Adapter
First, the function converts a class's interface into another interface that customers want,
Solve the problem of mismatch between two existing interfaces. Adapter mode makes it possible to work with those classes that are not compatible with interfaces.
Second, the structure map (1) Class Adapter
(2) Object Adapter
Third, advantages and disadvantages
Fourth, like many other modes, the focus of learning design model is to learn the idea of each mode, and should not be stabilized to its specific structural map and implementation. Because the mode is flexible, it can be a thousand variable, but the so-called change does not leave the Zone. A large amount of Adapter mode is used in STL, like Function Adapter, Iterator Adpter, which is not the same as the Adapter structure here, but the thoughts are the same.

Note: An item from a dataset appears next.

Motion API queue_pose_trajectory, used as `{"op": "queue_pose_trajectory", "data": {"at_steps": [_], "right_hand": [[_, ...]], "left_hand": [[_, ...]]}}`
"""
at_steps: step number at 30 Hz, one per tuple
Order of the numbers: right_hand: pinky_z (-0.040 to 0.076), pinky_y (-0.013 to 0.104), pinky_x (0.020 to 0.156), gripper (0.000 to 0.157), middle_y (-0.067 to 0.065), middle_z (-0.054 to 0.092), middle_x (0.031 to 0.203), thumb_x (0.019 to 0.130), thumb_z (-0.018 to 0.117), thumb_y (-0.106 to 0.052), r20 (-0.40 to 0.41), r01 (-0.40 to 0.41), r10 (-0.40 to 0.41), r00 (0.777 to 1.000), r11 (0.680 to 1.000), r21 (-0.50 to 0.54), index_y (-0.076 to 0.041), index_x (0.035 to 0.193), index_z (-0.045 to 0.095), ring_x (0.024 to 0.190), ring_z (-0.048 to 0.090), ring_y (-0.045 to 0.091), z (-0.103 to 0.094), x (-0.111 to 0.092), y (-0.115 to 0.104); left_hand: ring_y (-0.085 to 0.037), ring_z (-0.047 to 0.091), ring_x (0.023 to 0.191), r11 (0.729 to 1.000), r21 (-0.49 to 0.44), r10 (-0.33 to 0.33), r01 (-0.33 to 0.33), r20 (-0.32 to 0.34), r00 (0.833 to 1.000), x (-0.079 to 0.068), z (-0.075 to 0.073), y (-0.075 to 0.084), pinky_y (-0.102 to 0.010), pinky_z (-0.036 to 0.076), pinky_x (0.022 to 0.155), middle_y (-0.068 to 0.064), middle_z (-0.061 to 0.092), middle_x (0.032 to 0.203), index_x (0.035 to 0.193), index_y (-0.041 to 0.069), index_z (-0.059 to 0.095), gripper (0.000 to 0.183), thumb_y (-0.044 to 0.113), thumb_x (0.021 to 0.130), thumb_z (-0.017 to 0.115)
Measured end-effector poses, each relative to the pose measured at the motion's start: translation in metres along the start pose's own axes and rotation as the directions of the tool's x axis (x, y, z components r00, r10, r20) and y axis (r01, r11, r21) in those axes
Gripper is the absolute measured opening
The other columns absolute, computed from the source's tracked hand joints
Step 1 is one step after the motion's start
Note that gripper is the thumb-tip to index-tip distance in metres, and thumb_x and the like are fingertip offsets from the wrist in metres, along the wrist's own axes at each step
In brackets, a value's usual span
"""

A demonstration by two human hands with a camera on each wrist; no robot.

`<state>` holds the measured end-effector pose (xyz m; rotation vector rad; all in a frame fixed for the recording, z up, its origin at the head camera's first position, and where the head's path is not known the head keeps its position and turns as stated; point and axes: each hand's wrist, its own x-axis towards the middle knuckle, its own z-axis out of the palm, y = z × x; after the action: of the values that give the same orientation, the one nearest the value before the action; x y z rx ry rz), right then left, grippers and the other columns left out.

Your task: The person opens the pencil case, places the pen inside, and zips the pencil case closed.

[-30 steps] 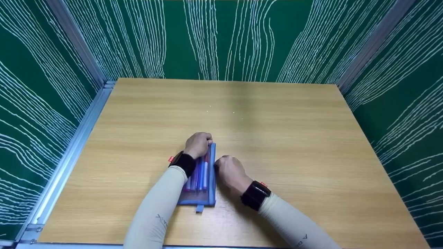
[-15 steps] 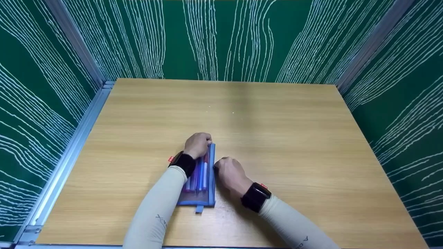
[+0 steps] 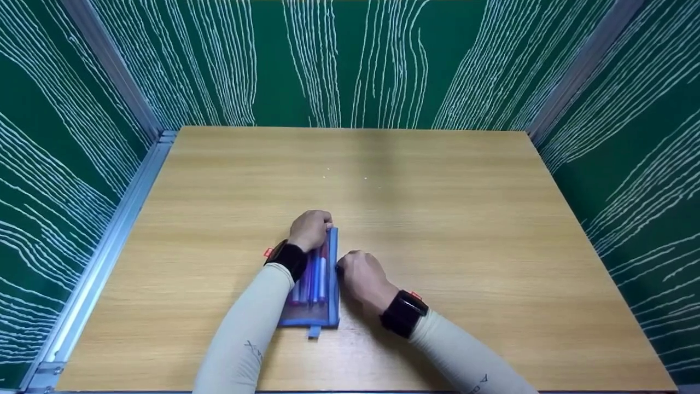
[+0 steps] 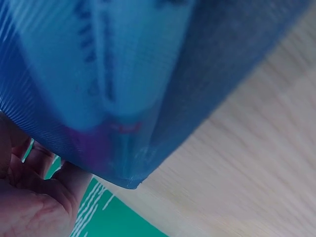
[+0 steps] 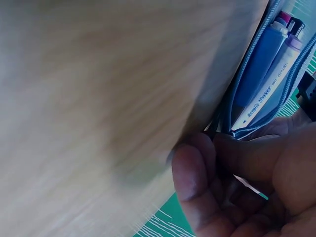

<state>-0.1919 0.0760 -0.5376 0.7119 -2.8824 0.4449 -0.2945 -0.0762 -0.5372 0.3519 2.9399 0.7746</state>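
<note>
A blue see-through zip pencil case (image 3: 333, 290) stands on the wooden table in front of me, with several markers (image 3: 317, 282) lengthwise inside. My left hand (image 3: 309, 229) grips its far end; in the left wrist view curled fingers (image 4: 39, 163) lie behind the blue mesh (image 4: 212, 54). At the case's right side my right hand (image 3: 365, 276) pinches the zip pull between thumb and forefinger, the pull mostly hidden by them. In the right wrist view the zip (image 5: 249, 54) gapes above that pinch, and a white marker (image 5: 269, 89) with a purple end shows inside.
A light wooden table (image 3: 465, 219) spreads around the case. Green panels with white lines (image 3: 372, 65) rise at the back and both sides, with metal framing (image 3: 123, 208) along the left edge. A few tiny white specks (image 3: 365, 178) lie beyond the hands.
My right hand has slid very slightly toward the near edge along the case's side. The left hand keeps its grip at the far end, and the view has shifted a little.
</note>
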Motion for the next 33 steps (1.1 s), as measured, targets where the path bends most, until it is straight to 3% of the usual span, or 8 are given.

Specific introduction can go to Houjie website to find related articles, he is very good.
V. Sample Code (1) Class Adapter
namespace DesignPattern_Adapter {// class Adaptee class Adaptee {public: void SpecialRequest () {}}; // class Target class Target {public: virtual void Request () = 0;}; // class Adapter class Adapter: public Target, private Adaptee {public: Virtual void request () {specialRequest ();}};} client code: {using namespace designPattern_Adapter; target * p = new adapter (); p-> request (); // actually call Adaptee :: SpecialRequest ()} (2) Object Adapter
namespace DesignPattern_Adapter {// class Adaptee class Adaptee {public: void SpecialRequest () {}}; // class Target class Target {public: virtual void Request () = 0;}; // class Adapter class Adapter: public Target {public : virtual void request () {_adaptee.specialRequest ();} private: adaptee _adaptee;};} client code: {using namespace design_adapter; target * p = new adapter (); p-> request (); // actual Adaptee :: specialRequest ()}
Six, instances (1) Class Adapter in STL
Adapter Class in STL includes: a.stack (corresponding Adaptee is Deque). B.Queue (the corresponding Adaptee is Deque). C.Priority_Queue (the corresponding Adaptee is vector). Below is the class definition of the class definition from
template
The use of Stack is very simple, as follows:
{INT IA [] = {1, 3, 2, 4}; Deque
(2) Recently, I have seen an article "Generic
Class T1 {public: void proc () {}}; class t2 {public: void proc () {}}; // ...
How to call these behaviors in a unified way?
Solution 1: It will be very natural, you will think of template, such as:
Template
Workaround 2: Difficulties come from these classes without a common base class, so we create a base class and then Adapt.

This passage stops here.